Nous sommes en phase de test & learn. Nous allons d’abord tirer toutes les leçons avec Milwaukee pour voir s’il y a des ajustements à faire et quelles peuvent être les éventuelles pistes d’amélioration. Nous échangeons régulièrement avec la marque pour partager les enseignements et faire évoluer la démarche de test à échelle réduite. Peut-être élargirons-nous le dispositif à nos 32 points de vente mais seulement si cela nous permet de tirer d’avantage d’enseignements. Par ailleurs, nous sommes à l’écoute de fabricants pour élargir l’offre reconditionnée à d’autres univers produits, notamment en matériel et équipements de l’atelier. Quoi qu’il en soit, nous restons à l’écoute du marché et souhaitons que Legallais soit identifié comme un distributeur innovant et engagé.
Le distributeur a lancé en 2022, via sa fondation d’entreprise, une première braderie de ses invendus dans un tiers-lieu à Caen.

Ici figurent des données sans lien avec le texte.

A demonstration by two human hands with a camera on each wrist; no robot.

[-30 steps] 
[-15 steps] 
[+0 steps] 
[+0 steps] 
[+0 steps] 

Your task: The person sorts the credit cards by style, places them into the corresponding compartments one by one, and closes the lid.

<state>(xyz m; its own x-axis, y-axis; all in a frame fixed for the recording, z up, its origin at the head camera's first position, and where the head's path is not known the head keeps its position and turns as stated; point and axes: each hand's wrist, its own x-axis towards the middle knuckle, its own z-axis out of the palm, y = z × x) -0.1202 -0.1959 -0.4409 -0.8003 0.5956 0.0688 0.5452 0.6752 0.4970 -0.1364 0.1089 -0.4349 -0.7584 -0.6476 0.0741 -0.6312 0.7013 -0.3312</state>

À la rentrée 2024, l’opération a été menée durant un dimanche à La Chiffo (80 salariés en insertion professionnelle) dont le site se trouve à Hérouville Saint-Clair où siège le groupe normand Grand Comptoir, maison-mère de Legallais.
Avec ses salariés bénévoles, la fondation Legallais y a écoulé l’équivalent d’un semi-remorque d’articles de plomberie, d’électricité, d’outillage et d’EPI (vêtements de travail, chaussures de sécurité) : des invendus ou fins de série proposés à prix cassés – jusqu’à 10 % du prix de vente d’origine. À chaque édition, pas moins de 3 000 particuliers assistent à cette grande manifestation solidaire.